- TASK TO CARRY OUT -
Take every line from the data that has the word "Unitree" in it.

- EXTRACTED ENTRIES -
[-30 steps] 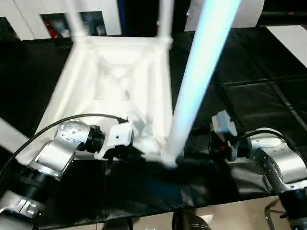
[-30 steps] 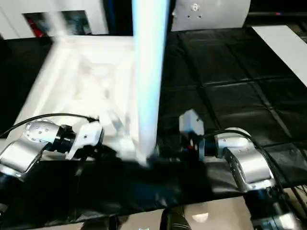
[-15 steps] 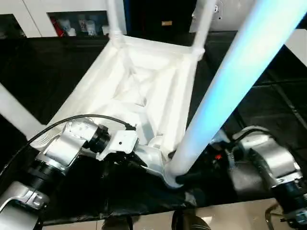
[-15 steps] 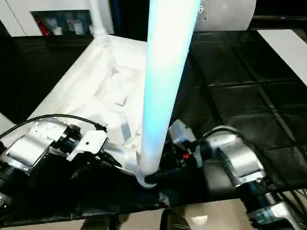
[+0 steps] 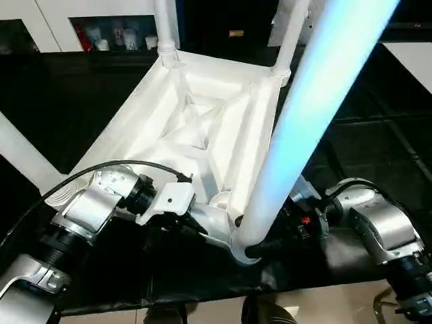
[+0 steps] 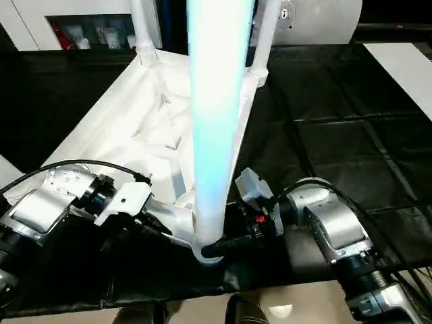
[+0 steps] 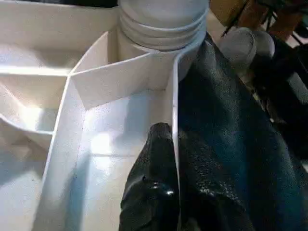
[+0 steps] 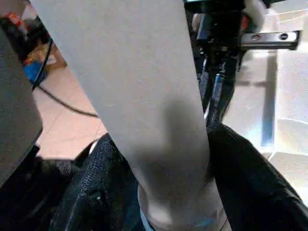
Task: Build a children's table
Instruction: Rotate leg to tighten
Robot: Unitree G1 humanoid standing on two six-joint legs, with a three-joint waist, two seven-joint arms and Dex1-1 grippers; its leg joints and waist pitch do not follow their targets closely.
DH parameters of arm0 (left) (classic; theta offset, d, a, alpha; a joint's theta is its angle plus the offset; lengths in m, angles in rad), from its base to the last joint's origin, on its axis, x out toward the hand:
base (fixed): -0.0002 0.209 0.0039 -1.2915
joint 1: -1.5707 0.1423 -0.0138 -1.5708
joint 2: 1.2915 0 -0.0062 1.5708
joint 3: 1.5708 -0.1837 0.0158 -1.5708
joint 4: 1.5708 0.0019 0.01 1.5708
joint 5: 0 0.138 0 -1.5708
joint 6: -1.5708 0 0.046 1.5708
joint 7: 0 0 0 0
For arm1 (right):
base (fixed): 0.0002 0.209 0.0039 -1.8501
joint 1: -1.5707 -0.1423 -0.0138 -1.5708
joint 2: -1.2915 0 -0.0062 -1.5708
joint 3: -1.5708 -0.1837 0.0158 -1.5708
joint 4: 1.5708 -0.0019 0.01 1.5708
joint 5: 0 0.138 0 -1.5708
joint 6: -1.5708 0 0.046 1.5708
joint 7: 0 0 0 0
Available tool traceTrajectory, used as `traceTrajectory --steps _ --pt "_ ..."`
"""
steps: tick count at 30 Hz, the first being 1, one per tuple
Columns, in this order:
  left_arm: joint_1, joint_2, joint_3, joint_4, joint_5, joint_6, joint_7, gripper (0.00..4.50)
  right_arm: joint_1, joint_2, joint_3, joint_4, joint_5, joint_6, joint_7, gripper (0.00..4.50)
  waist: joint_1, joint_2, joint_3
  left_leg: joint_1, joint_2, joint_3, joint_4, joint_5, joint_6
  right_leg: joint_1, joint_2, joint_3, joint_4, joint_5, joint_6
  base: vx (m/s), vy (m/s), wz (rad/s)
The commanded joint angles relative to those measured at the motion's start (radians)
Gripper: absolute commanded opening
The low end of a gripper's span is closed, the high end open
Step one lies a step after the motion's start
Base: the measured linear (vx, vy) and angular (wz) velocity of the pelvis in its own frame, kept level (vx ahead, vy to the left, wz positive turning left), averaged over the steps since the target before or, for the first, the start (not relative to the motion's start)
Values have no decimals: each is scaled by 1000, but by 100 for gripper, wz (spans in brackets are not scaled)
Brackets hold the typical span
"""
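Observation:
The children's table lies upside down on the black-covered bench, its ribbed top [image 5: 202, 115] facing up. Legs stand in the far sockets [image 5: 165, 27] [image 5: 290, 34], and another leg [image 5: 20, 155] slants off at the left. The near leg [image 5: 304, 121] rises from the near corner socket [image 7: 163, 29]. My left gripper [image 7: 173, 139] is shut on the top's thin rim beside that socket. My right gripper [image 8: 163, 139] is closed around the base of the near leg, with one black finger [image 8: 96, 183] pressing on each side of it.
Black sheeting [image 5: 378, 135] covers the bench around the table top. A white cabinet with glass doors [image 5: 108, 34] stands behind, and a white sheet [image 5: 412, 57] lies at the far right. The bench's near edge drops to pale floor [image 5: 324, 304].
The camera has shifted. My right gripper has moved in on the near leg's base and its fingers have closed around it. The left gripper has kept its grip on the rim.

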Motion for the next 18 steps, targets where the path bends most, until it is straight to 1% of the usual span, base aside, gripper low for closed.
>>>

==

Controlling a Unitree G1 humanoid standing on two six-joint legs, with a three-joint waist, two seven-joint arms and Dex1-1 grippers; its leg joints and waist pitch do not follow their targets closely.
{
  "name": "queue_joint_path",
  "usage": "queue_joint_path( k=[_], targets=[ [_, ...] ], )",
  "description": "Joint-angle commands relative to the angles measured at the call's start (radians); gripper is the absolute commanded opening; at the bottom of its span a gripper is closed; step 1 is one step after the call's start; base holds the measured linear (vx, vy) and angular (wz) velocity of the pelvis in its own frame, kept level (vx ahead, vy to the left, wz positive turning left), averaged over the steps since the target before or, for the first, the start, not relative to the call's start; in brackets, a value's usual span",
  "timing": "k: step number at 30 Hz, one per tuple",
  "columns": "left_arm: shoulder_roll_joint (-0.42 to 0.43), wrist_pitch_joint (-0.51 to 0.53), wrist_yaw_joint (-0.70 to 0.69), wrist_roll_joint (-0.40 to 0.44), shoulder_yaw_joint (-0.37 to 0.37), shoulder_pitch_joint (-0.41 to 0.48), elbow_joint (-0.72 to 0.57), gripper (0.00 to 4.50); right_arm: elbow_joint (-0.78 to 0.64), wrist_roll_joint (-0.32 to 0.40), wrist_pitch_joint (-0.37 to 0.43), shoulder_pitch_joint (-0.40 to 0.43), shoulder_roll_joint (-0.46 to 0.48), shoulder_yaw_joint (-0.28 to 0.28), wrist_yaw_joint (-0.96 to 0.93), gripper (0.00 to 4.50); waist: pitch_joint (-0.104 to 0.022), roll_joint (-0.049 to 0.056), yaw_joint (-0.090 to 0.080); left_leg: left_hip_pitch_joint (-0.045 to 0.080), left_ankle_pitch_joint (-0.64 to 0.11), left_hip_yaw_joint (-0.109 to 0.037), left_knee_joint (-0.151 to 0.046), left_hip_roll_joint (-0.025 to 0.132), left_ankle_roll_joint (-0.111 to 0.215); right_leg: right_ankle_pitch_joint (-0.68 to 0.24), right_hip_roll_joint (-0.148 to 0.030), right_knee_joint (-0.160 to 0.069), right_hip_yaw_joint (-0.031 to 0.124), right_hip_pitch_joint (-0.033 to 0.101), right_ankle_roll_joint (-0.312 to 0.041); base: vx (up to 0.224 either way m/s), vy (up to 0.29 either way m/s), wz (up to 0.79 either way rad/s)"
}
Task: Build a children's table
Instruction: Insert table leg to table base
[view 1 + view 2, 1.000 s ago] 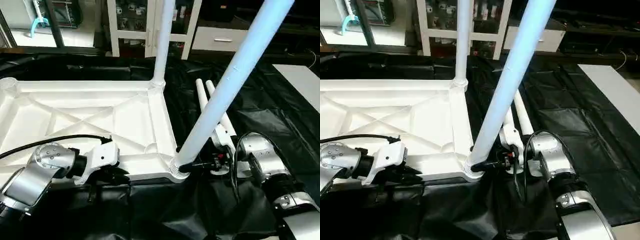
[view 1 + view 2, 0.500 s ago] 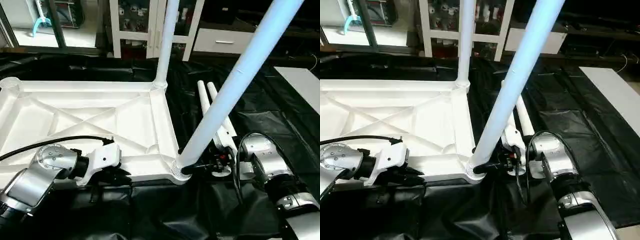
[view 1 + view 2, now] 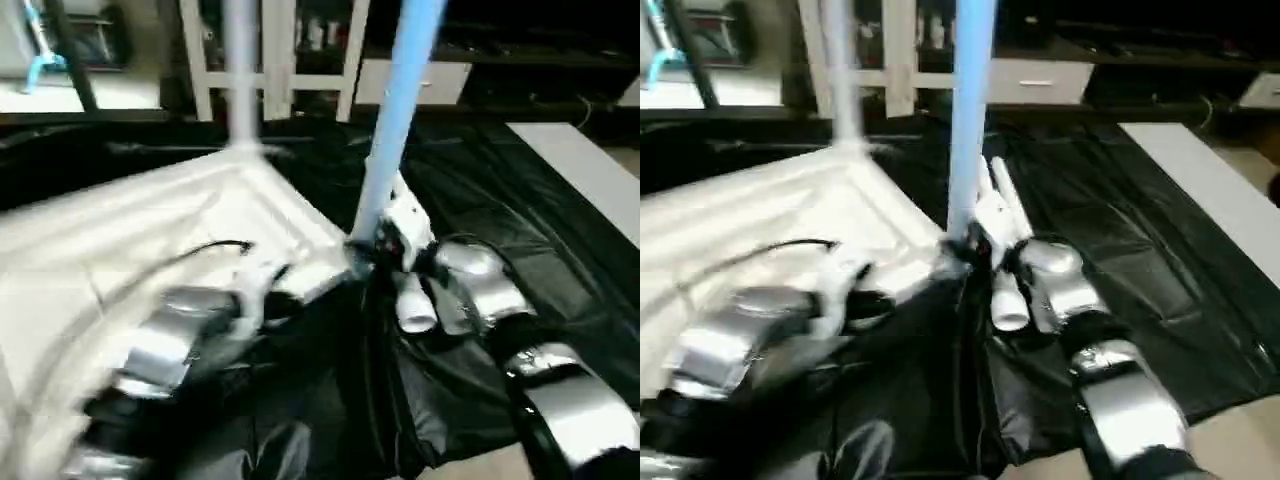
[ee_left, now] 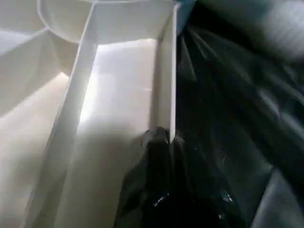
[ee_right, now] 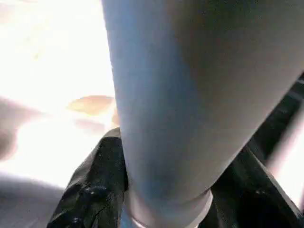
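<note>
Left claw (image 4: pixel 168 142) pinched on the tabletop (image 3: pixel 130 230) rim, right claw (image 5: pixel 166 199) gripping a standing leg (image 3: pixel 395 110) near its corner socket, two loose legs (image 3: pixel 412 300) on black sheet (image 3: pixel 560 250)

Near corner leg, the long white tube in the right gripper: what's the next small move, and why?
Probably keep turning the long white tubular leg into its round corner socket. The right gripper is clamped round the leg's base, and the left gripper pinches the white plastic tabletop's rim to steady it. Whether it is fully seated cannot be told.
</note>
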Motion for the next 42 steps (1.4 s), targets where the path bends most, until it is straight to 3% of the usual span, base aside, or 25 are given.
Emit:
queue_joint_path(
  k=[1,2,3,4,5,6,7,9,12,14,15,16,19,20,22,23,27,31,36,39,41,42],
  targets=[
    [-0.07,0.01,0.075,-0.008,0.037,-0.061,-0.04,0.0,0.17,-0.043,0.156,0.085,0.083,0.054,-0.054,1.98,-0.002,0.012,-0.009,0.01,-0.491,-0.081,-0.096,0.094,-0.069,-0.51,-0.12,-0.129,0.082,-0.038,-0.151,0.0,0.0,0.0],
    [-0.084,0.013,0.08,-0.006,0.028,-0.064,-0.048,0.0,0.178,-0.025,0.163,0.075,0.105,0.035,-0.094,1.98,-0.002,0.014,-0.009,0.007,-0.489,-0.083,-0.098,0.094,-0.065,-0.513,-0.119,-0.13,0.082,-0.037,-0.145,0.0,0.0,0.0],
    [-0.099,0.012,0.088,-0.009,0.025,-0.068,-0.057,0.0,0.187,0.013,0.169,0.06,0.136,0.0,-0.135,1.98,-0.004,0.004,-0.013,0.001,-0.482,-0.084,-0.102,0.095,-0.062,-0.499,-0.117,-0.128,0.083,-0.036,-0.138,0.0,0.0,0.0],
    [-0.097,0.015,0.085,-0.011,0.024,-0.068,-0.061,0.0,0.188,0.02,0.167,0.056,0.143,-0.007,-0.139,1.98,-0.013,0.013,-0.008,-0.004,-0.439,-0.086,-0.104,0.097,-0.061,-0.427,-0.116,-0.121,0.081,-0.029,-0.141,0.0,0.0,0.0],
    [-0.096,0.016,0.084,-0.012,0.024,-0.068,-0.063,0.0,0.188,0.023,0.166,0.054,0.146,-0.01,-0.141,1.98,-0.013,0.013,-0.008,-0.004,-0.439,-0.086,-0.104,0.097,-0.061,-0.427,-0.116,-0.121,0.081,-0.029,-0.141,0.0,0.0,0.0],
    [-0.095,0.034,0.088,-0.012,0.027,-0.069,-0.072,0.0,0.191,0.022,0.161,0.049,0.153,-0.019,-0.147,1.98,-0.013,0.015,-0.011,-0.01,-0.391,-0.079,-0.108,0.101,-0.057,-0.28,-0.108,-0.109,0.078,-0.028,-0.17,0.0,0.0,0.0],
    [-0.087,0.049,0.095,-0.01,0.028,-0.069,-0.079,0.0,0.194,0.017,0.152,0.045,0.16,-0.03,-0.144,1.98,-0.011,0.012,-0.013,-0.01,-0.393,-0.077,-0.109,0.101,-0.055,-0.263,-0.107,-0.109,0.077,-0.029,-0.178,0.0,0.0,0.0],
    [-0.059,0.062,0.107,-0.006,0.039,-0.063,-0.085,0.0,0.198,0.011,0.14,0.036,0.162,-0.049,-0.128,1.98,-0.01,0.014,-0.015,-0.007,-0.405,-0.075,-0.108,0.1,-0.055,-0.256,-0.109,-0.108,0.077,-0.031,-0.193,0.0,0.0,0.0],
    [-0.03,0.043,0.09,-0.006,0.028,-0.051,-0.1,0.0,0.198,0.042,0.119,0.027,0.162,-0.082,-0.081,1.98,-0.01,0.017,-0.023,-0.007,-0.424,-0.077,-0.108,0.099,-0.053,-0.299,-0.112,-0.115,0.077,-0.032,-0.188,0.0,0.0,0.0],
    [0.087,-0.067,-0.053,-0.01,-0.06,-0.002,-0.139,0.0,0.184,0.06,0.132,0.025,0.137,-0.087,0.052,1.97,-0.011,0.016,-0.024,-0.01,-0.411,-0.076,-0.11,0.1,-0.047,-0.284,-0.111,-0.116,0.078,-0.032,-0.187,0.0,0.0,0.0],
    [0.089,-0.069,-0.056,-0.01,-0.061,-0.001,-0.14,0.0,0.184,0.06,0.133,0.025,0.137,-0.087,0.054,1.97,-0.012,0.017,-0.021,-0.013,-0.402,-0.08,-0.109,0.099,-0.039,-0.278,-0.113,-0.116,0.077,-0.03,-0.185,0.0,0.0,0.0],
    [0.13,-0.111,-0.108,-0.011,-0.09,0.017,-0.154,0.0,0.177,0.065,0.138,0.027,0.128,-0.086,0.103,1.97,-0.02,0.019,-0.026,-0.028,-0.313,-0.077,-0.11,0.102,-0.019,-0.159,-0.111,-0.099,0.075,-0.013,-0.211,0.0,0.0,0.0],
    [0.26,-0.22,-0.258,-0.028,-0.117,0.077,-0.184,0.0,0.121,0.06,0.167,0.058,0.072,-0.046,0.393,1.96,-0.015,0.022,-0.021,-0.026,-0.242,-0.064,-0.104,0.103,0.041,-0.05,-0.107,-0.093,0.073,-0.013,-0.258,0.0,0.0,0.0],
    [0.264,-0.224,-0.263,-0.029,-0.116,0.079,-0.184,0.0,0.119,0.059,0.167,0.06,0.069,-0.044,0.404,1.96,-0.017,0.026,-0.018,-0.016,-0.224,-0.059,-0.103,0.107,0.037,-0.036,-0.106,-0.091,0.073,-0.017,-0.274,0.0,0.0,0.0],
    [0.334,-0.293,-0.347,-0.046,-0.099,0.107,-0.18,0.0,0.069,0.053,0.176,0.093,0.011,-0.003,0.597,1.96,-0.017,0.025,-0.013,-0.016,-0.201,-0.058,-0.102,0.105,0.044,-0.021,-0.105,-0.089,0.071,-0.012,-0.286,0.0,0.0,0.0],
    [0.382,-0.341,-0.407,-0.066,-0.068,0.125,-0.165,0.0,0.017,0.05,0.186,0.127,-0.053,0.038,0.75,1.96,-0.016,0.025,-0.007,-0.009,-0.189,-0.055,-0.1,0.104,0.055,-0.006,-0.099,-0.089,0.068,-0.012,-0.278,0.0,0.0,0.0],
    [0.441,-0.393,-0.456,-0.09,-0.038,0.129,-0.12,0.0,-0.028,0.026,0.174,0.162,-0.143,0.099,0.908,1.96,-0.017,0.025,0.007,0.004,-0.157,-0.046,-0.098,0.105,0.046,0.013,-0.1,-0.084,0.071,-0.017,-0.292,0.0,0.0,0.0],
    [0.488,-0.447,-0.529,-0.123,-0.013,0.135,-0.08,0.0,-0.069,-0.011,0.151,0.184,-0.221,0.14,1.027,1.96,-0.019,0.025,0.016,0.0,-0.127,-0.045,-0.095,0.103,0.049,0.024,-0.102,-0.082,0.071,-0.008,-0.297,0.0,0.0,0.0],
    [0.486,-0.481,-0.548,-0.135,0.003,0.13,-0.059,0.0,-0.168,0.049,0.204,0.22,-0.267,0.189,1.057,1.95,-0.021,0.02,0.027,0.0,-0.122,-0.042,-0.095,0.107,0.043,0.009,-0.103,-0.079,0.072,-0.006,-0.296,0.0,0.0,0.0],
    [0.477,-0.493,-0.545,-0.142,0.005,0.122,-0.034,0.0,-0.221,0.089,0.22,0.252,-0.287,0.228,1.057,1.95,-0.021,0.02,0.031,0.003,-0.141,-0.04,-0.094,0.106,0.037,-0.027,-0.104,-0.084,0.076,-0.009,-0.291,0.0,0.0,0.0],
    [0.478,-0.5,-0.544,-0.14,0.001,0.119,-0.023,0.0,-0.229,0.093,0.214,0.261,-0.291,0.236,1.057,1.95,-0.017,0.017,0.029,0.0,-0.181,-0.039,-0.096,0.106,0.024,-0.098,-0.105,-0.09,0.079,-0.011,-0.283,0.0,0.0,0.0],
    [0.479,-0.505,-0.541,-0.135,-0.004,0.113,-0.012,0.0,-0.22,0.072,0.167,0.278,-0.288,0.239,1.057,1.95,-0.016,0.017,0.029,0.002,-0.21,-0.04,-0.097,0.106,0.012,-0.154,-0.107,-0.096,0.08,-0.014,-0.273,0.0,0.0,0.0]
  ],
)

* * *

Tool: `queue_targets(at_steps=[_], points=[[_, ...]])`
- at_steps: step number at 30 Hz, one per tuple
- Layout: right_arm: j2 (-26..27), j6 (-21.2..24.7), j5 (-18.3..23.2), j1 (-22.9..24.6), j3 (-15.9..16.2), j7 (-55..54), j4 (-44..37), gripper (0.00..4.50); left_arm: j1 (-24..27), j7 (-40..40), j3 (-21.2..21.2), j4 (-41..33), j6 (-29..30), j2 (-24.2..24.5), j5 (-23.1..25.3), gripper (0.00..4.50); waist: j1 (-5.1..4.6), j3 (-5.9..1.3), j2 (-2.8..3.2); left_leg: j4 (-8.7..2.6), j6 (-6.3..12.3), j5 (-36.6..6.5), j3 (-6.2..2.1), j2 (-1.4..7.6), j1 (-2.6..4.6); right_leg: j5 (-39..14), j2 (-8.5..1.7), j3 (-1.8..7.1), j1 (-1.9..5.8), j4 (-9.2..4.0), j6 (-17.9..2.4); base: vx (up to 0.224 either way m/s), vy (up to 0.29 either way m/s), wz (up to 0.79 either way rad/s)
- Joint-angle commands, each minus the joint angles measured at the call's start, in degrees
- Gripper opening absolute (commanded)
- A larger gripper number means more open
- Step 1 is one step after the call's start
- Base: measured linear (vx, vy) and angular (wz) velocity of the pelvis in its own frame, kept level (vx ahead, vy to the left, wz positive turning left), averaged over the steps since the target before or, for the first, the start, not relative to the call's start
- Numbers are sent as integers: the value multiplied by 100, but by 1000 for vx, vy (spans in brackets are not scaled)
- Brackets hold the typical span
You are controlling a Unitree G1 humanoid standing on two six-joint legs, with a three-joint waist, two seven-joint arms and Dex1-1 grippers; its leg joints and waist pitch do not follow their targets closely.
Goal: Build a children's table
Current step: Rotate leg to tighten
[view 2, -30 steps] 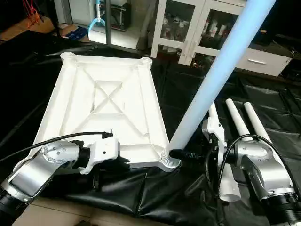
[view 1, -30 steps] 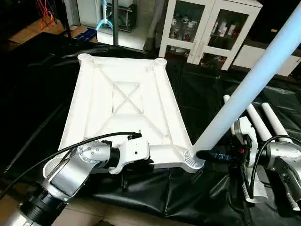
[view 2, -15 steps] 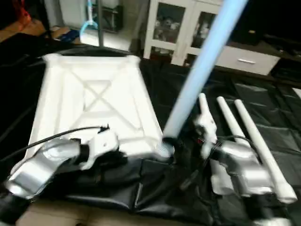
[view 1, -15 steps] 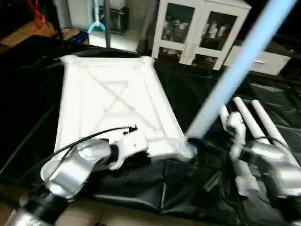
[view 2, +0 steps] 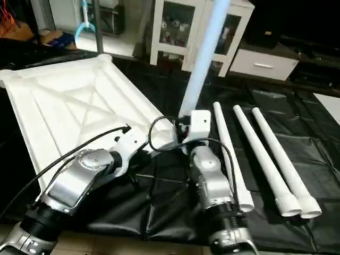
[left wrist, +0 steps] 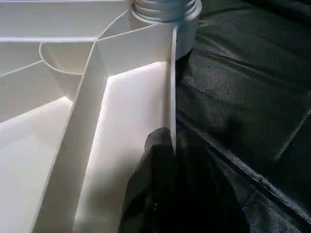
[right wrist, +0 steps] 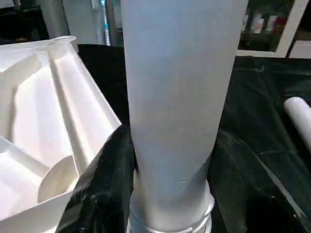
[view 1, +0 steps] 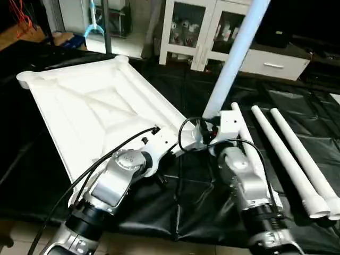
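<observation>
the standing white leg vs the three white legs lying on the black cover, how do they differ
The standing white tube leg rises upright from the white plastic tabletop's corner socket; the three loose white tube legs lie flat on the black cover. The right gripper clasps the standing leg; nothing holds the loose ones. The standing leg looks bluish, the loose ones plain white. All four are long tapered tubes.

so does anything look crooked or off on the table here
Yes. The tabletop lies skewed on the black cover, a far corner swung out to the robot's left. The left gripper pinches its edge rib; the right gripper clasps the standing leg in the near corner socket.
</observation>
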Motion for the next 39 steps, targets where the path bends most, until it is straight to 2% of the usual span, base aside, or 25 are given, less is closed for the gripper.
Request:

- THE ANSWER -
Robot: Unitree G1 humanoid standing on two six-joint legs, with a three-joint waist, two seven-joint arms and Dex1-1 grippers; its leg joints and waist pitch do not follow their targets closely.
Controlling a Unitree G1 humanoid standing on two six-joint legs, with a three-joint waist, two seven-joint arms and Dex1-1 grippers; its leg joints and waist pitch do not follow their targets closely.
You are controlling a Unitree G1 humanoid standing on two six-joint legs, with a three-joint waist, two seven-joint arms and Dex1-1 grippers; its leg joints and waist pitch do not follow their targets closely.

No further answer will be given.